### [What is needed]
Below are records; report the number of lines among them that include the word "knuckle", and nothing further.

--- Data for the task Enclosed Below ---

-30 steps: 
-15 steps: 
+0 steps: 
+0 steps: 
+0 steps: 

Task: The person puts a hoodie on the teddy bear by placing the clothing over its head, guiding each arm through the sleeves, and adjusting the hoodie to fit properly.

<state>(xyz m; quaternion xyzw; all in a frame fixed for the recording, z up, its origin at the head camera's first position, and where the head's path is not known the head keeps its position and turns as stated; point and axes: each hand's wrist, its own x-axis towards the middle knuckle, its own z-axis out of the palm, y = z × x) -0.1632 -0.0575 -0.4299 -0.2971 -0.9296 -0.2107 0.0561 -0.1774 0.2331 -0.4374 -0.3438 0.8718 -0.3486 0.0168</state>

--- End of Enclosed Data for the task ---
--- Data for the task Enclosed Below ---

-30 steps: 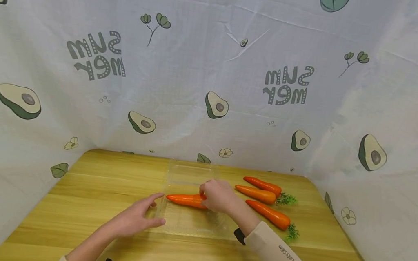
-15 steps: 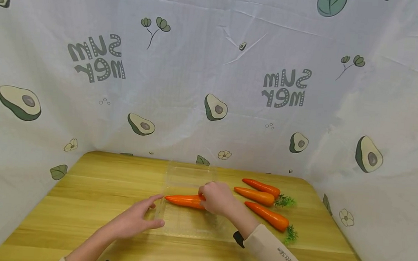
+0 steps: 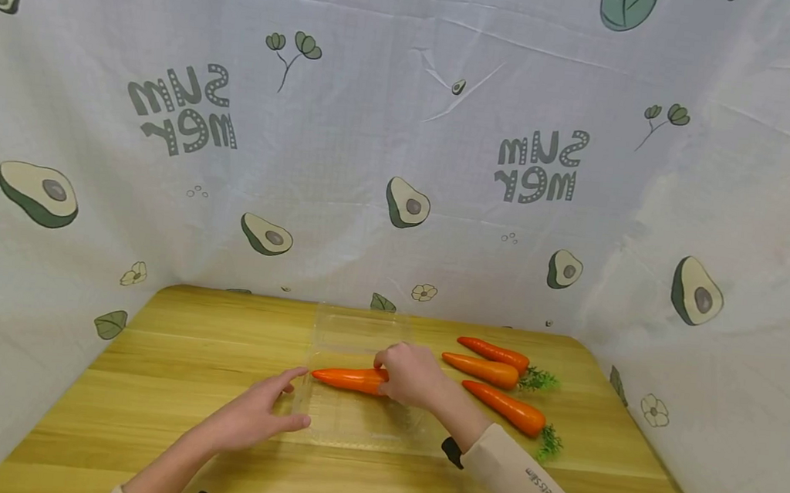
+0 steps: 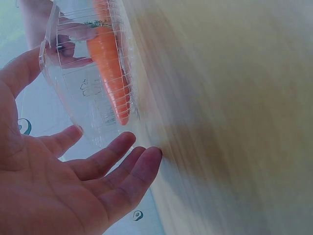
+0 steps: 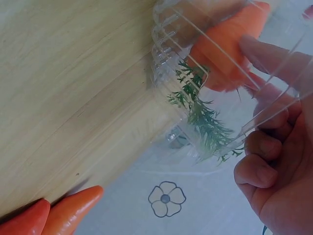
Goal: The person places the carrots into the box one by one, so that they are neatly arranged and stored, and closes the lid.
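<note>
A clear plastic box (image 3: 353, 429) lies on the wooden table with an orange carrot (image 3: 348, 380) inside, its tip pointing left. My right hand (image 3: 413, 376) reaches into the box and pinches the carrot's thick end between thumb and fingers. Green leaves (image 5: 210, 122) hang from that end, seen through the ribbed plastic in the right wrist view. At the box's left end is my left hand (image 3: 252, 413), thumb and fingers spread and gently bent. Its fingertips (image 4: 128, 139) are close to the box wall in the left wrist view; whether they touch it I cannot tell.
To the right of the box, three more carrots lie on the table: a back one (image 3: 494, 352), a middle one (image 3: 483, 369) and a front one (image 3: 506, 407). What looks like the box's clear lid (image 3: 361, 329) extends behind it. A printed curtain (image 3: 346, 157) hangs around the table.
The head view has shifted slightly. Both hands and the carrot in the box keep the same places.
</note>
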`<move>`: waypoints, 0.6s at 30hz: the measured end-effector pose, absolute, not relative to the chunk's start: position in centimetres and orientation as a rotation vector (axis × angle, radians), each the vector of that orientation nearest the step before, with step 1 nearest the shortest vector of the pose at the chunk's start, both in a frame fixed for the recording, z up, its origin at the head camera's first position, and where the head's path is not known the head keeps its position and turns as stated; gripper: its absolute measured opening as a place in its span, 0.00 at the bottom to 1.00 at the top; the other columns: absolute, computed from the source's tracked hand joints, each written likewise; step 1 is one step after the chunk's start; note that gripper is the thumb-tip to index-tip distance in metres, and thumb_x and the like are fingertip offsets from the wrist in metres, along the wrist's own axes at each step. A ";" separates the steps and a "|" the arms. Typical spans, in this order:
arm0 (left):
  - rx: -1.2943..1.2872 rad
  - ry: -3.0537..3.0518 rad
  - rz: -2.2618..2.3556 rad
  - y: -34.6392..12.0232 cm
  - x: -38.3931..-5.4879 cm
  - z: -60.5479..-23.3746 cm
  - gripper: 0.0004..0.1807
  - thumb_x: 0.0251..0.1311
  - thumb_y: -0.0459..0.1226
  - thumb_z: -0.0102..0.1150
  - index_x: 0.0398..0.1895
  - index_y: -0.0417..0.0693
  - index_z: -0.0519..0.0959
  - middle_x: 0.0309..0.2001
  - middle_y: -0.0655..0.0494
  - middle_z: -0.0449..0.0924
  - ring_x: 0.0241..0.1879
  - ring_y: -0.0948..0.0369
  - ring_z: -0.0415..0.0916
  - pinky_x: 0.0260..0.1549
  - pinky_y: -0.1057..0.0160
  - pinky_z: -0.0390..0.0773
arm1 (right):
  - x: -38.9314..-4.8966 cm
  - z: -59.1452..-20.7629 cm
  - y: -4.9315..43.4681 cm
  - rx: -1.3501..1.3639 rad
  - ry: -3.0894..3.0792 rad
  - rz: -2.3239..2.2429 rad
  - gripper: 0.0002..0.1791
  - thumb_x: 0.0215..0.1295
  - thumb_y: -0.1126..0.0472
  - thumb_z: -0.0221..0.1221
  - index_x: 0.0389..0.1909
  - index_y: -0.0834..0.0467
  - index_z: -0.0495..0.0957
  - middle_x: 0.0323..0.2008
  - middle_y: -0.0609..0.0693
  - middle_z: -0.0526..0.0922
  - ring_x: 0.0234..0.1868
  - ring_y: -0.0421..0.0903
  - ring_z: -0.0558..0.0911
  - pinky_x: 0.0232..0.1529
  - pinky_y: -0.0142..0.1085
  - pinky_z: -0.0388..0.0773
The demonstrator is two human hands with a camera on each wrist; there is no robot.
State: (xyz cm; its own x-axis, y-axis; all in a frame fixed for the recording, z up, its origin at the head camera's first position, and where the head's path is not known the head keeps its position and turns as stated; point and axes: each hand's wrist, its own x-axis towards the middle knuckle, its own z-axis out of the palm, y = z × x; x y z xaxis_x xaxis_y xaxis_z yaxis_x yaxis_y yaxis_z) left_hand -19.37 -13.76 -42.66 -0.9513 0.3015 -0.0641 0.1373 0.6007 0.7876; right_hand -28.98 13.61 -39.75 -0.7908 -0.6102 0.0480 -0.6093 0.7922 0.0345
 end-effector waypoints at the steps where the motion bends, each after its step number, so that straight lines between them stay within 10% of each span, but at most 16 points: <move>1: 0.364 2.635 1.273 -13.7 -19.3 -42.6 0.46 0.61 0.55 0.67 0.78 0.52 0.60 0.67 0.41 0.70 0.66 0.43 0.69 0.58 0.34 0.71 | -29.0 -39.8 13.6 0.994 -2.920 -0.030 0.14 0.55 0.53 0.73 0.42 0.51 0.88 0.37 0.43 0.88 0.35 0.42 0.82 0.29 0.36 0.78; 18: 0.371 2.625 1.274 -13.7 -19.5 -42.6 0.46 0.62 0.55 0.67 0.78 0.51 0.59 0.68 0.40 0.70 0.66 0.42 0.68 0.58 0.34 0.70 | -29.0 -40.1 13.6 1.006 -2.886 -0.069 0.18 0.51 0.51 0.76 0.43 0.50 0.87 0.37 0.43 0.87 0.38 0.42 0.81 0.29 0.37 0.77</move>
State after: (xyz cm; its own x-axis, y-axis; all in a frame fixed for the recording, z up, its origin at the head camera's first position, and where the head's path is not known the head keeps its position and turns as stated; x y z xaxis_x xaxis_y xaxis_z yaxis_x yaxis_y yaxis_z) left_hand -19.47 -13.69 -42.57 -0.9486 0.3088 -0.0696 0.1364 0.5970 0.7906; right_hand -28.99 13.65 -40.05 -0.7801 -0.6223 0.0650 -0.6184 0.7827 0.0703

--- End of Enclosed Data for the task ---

### [Answer section]
2